TASK BRIEF: Whenever a line in the data holds the string "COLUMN", copy that line.

SUPPLIED MATERIAL:
>>>

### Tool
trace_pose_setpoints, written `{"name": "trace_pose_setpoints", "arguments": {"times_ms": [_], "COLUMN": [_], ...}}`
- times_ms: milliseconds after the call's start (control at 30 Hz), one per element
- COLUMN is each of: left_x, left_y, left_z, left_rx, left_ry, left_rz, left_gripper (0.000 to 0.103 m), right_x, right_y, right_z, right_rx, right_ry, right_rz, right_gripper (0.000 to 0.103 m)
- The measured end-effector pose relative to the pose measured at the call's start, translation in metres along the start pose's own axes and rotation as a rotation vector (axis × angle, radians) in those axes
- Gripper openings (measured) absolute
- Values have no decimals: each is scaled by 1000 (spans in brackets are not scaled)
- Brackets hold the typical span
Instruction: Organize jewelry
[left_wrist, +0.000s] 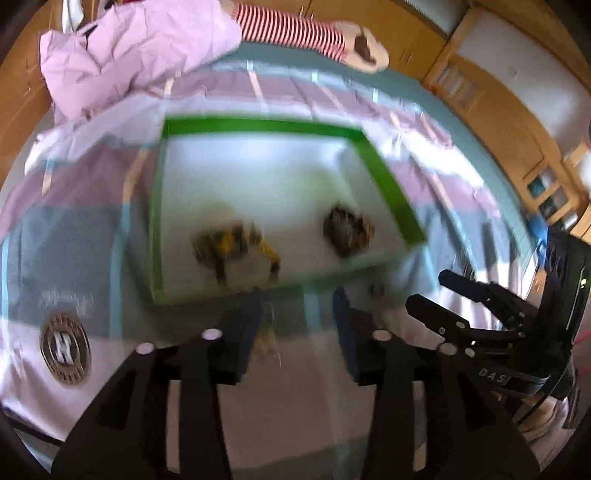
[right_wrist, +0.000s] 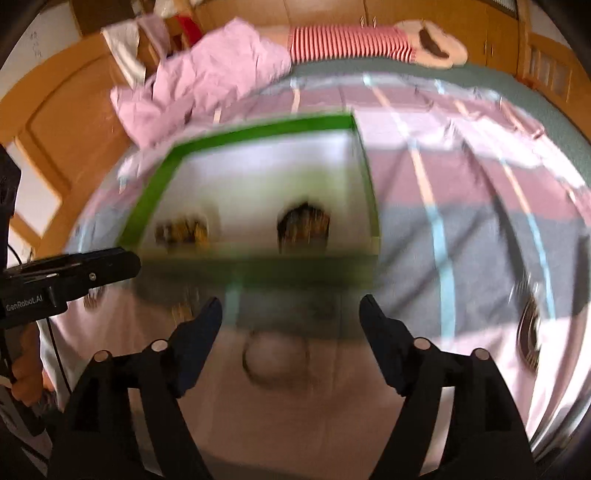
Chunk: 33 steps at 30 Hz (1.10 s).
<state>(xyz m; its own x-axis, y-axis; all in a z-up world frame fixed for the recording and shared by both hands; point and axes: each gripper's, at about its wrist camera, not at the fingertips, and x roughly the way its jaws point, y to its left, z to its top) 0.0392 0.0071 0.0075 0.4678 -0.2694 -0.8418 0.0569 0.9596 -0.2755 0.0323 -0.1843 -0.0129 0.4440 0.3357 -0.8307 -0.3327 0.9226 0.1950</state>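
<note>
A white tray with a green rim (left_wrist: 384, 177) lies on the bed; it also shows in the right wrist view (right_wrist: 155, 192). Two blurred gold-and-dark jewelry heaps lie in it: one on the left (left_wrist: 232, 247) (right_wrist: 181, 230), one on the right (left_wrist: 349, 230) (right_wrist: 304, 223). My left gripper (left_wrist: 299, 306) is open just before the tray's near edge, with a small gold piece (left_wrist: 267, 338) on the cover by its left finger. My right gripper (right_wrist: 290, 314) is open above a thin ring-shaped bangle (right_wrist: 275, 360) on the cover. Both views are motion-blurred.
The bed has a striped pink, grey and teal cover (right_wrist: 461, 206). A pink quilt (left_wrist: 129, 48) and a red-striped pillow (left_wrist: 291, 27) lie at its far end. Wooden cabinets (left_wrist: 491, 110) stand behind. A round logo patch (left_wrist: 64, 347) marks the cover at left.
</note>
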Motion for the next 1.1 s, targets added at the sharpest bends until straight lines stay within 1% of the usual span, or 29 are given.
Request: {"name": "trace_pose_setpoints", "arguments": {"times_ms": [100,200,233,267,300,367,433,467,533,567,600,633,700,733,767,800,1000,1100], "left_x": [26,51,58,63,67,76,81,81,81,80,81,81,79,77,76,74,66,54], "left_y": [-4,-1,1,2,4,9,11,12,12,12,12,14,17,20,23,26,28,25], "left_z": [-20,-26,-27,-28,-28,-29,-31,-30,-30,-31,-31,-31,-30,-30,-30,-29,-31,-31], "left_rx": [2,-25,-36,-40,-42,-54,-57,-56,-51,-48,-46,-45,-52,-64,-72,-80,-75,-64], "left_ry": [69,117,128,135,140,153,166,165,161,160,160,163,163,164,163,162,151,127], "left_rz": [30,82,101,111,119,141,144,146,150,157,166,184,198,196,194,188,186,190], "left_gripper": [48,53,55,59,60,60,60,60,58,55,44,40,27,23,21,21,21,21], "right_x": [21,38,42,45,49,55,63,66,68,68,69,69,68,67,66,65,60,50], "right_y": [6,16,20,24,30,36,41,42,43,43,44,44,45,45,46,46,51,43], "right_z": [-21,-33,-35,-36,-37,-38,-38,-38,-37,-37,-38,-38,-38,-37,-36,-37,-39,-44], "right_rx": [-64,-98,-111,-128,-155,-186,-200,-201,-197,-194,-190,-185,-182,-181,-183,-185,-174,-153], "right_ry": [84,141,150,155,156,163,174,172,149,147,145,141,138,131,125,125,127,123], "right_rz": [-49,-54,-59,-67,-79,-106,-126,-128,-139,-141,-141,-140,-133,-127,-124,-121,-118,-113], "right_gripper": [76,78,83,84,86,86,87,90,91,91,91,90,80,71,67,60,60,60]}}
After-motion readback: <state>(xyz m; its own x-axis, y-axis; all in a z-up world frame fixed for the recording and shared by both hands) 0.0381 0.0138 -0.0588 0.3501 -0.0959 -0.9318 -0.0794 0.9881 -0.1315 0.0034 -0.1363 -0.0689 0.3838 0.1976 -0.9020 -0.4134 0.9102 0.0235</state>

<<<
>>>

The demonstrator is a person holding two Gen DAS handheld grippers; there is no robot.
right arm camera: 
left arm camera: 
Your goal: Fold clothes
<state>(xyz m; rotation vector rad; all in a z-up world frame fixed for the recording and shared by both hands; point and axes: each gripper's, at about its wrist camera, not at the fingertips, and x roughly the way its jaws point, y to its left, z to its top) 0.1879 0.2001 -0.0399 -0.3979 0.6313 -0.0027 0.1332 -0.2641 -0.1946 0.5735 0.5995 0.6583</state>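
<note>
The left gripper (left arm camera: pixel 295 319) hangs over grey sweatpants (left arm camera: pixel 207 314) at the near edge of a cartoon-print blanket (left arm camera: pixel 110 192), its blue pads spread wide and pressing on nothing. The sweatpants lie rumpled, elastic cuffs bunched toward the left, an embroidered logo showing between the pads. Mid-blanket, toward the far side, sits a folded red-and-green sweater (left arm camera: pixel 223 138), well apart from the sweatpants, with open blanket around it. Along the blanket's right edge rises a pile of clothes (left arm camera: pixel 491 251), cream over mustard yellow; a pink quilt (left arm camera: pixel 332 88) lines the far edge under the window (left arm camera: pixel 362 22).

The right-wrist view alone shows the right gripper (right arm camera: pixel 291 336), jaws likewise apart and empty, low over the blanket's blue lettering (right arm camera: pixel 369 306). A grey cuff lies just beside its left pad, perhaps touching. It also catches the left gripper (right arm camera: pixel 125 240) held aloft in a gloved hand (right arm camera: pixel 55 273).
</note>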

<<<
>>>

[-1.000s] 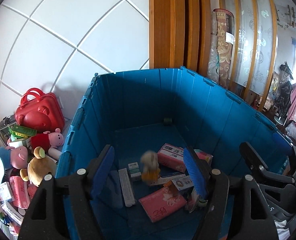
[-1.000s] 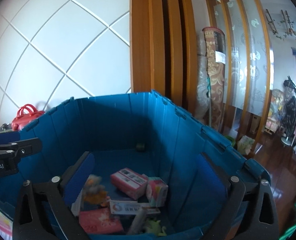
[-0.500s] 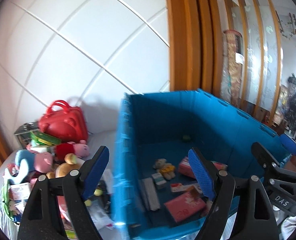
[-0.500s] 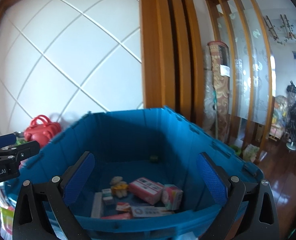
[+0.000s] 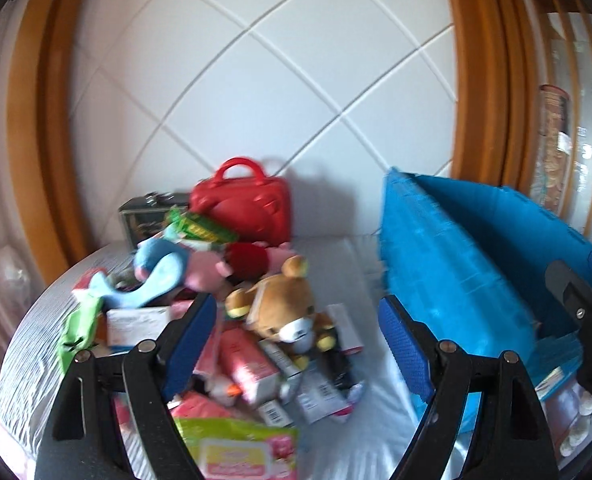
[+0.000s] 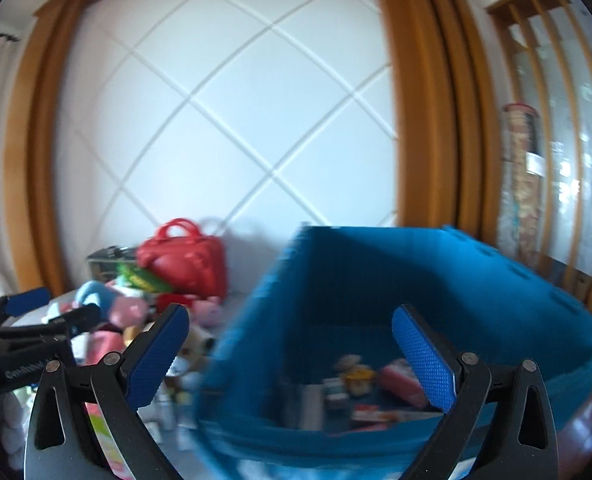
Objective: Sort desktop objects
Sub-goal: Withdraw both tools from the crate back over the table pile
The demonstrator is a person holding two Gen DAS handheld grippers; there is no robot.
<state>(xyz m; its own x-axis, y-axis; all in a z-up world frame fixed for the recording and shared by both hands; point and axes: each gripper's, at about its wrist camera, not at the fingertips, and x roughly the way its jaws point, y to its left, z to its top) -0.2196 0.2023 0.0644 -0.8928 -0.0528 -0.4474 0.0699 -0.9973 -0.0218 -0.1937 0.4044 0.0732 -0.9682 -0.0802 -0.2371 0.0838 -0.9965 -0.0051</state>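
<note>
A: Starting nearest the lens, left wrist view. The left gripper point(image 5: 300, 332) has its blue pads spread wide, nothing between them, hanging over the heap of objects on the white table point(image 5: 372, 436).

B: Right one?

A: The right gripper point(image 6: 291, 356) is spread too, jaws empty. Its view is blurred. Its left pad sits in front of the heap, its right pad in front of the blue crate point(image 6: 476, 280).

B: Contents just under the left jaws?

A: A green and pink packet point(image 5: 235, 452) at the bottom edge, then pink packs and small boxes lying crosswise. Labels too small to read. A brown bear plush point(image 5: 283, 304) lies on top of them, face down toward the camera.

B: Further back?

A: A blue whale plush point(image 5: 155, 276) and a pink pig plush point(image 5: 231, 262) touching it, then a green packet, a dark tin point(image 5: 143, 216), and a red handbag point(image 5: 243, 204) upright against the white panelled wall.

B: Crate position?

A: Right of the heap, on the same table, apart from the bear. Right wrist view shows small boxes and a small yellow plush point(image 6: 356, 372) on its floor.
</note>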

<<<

ANSWER SPACE:
trace_pose_setpoints, written `{"name": "trace_pose_setpoints", "arguments": {"times_ms": [_], "COLUMN": [_], ...}}`
- COLUMN is each of: left_x, left_y, left_z, left_rx, left_ry, left_rz, left_gripper (0.000 to 0.103 m), right_x, right_y, right_z, right_rx, right_ry, right_rz, right_gripper (0.000 to 0.103 m)

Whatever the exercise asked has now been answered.